(October 31 – 11:05) – HSBC Bank Canada is reporting mildly improved results for the third quarter.
The firm says that net income reached $50 million for the quarter ended September 30, up 11.1% from the quarter last year. Return on common equity was 17% for the quarter, down from 19.4% last year. The total capital ratio was 11% and the Tier 1 capital ratio was 8.1%, both up slightly from 1999. The firm raised $100 million through the issuance of additional common shares in August.
Martin Glynn, president and chief executive officer, said, “Our results for the quarter were in line with expectations. The bank continues to experience strong growth in interest earning assets, particularly commercial loans, and in wealth management activities.” He highlighted the firm’s launch of online banking in the last quarter, and the firm’s increased focus on cost cutting. “Looking ahead, we will continue to streamline administrative processes of our branches and our range of delivery channels. We have the right people and the strategies in place and I am confident of our ability to continue delivering value to our customers.”
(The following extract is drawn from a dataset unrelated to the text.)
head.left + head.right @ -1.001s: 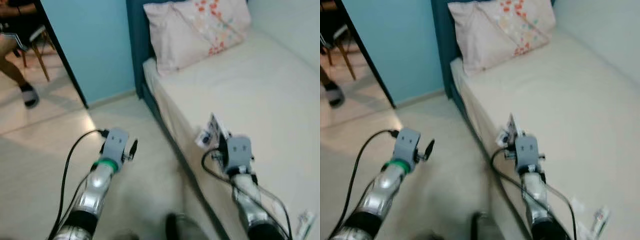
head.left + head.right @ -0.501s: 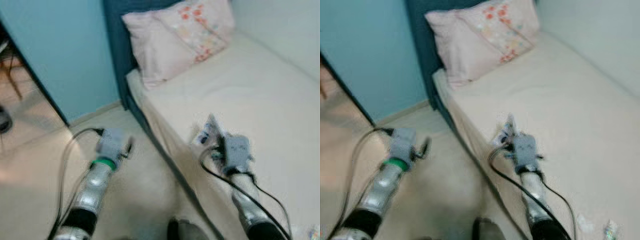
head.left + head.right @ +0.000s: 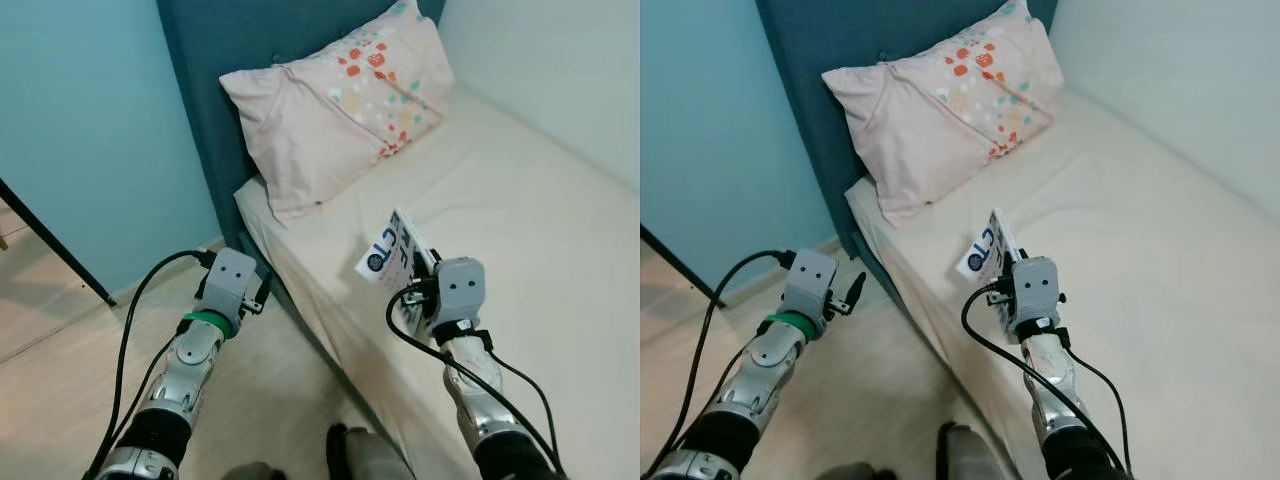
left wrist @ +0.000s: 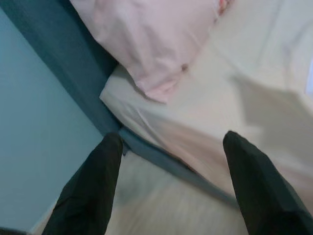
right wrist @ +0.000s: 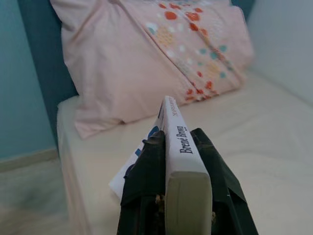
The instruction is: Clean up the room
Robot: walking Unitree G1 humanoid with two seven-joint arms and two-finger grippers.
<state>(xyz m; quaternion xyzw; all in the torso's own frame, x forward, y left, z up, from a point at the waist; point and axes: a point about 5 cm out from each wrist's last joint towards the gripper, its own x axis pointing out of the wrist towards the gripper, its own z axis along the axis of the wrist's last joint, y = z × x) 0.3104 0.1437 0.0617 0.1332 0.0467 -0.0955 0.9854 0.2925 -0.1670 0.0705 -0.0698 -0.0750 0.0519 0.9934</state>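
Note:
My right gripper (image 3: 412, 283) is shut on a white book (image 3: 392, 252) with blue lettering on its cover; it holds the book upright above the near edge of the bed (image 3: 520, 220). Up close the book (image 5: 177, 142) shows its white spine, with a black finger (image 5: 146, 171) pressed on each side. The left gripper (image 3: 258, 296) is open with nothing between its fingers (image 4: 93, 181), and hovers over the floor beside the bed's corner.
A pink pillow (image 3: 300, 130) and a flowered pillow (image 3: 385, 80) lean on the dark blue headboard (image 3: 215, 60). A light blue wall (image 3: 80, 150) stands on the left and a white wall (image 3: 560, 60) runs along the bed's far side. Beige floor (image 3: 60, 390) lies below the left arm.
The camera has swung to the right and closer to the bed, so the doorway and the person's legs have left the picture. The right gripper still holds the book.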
Net interest income for the third quarter of 2000 was $171 million, up by 25.7% over the third quarter of 1999. Continued growth in interest earning loans, especially in commercial advances, helped boost year-on-year performance. The acquisition of Republic National Bank of New York also added $974 million in loans.
Other income was $106 million in the third quarter, up 11.6%. Funds under management increased 40.0% from the third quarter of 1999 to $12.3 billion at September 30. This growth, combined with increased corporate finance fees, boosted investment and securities services revenue to $163 million in the year to date, up by $61 million over the same period in 1999. In the third quarter this slowed, bringing investment and securities services income to $43 million from $52 million in the second quarter.
Non-interest expenses rose to $177 million from $155 million in the quarter due to higher salaries and employee benefits, driven by growth in performance-based compensation and volume-driven transaction expenses. The provision for credit losses was up to $10 million for the third quarter of 2000 from $7 million for the same period in 1999.